▶ **Brief**
Your task is to copy each line of the material below that includes "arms".
*** Records ***
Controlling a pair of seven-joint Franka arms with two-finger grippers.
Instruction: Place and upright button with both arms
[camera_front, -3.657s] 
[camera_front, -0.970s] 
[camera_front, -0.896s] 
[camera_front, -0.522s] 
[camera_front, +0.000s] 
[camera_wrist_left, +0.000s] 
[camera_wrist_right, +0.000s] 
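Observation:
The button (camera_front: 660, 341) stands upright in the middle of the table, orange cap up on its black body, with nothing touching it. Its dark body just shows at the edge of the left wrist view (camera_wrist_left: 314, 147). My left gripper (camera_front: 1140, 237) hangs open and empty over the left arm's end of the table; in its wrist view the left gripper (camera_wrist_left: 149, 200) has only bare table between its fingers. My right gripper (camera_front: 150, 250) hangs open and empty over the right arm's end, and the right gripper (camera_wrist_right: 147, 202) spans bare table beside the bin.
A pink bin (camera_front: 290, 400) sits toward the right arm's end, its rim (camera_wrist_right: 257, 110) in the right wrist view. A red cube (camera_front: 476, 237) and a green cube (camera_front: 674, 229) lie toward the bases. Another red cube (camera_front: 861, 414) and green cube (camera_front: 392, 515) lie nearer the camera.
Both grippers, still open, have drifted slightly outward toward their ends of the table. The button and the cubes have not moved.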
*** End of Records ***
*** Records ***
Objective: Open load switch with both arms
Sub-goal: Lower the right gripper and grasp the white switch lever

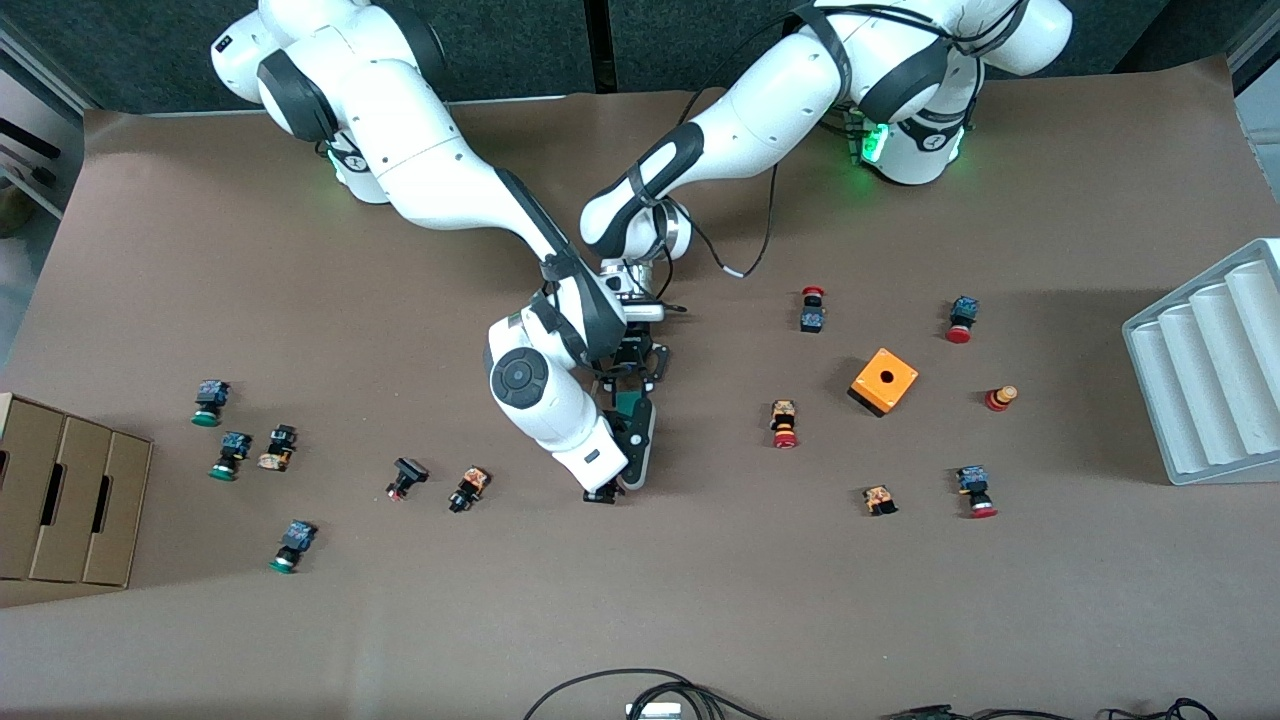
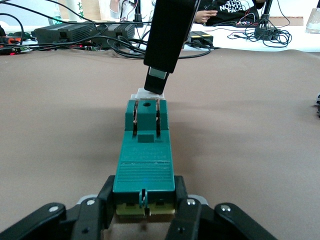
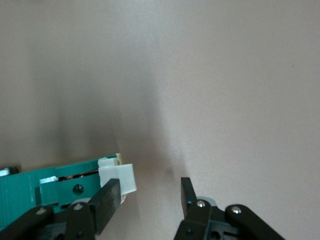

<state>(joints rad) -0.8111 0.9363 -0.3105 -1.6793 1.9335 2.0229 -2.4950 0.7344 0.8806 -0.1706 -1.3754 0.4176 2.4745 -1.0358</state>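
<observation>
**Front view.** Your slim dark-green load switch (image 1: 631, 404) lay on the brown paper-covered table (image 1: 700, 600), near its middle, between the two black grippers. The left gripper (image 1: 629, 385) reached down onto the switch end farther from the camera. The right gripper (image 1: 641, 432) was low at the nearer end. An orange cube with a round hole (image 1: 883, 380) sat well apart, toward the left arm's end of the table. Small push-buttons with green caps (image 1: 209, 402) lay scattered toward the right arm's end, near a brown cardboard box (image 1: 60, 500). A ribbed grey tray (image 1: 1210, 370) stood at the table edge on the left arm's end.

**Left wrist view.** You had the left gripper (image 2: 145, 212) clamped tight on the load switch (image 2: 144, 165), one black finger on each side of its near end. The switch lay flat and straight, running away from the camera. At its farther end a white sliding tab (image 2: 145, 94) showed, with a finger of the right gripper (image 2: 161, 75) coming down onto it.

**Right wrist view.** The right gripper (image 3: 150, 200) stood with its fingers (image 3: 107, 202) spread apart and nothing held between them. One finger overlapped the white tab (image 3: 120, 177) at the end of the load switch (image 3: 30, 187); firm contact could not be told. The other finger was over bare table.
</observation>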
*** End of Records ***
▶ **Solution to this problem**
Controlling a pair of seven-joint Franka arms with two-finger grippers.
Instruction: Place and upright button with both arms
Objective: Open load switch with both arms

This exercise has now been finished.